Driver wraps up the game.
Jeremy Brevard/US Presswire
As W. Keith Roerdink wrote in the Cover Story of the new Packer Report Magazine, there was no guarantee of a roster spot for Driver behind starters Antonio Freeman and Bill Schroeder. But considering he overcame a childhood where he had no guarantee of a roof over his head or food on the table, and had to resort to selling drugs and stealing cars to help his family get by, this would be easy by comparison. Driver had turned his life around long ago, with the help of his grandmother, Betty Lofton (no relation to James — though, certainly, ironic), but where he came from, what he went through and how he arrived in the NFL defined everything about how his career has unfolded.

Driver's career started quietly, with three catches as a rookie and 37 in his first three seasons. Maybe it'll end quietly, too. Officially, only one pass was thrown his way — though Driver thought he'd broken Lofton's record a couple plays earlier but the play was nullified by a holding call. Still, there he was, showing that the guy who had qualified for the Olympic Trials in the high jump in 1996 still has some spring in his legs by rising above the crowd to corral an onside kick with 37 seconds remaining.

"(Special teams coordinator Shawn Slocum) told me before that play, ‘Donald, go get it, because I know they're going to kick it to you.' I told him, ‘They made a mistake once again. If they kick it where it bounces up, I'm going to get it.' I think they're going to start keeping it on the ground now."

Driver, whose first career touchdown came against these Panthers in 1999, turned 36 just before the Super Bowl. He has the ring and the records. He's also got the fire.
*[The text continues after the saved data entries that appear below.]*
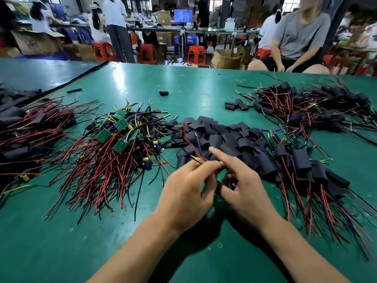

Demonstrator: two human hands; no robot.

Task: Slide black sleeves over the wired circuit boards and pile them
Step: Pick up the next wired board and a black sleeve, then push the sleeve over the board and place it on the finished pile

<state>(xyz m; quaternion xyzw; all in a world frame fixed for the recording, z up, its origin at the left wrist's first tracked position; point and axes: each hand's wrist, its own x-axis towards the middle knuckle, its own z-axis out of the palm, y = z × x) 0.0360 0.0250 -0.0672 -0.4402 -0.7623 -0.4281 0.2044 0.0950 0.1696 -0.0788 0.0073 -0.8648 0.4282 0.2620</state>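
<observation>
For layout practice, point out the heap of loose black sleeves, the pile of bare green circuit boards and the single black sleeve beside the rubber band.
Heap of loose black sleeves [216,139]: head view, central sleeve.
Pile of bare green circuit boards [121,125]: head view, upper board.
Single black sleeve [164,93]: head view, its middle.

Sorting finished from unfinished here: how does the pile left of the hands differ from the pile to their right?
The left pile shows bare green boards, components exposed; the right pile has its boards hidden inside black sleeves. The left pile's wires fan toward the near left; the right pile's trail toward the near right. Both have red, black and yellow wires and lie on the green table.
</observation>
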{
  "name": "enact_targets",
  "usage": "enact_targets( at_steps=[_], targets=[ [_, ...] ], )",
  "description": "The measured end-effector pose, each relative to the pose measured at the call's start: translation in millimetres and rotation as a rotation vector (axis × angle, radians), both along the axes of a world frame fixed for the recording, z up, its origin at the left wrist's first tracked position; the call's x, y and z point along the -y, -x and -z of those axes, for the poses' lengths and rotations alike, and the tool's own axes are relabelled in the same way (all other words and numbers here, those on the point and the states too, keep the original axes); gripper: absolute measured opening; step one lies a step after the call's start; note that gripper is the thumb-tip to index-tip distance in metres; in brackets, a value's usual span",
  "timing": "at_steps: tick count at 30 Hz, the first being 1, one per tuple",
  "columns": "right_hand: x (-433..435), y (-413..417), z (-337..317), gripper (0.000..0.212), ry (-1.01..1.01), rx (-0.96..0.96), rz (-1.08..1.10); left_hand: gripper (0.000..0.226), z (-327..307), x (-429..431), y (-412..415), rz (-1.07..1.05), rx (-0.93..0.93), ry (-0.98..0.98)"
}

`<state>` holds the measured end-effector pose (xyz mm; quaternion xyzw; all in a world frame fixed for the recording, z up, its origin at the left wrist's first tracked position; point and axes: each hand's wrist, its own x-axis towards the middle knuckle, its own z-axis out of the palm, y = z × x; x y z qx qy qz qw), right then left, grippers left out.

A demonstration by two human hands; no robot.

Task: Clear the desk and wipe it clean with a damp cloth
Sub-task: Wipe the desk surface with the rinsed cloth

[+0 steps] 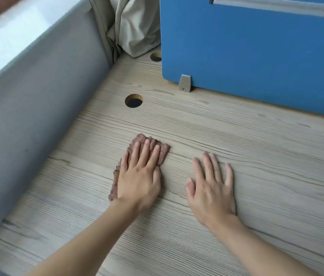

The fire of a seventh-round pick that just won't go out.

"You know," Driver said, "I talked to the team before we went out today, and I told them, ‘We are the champs, and it's only going to take three things to make sure that we overcome any obstacles we face, and that's motivation, dedication and team work.' And I think today was a proven fact, that we had to have all three phases to win the game."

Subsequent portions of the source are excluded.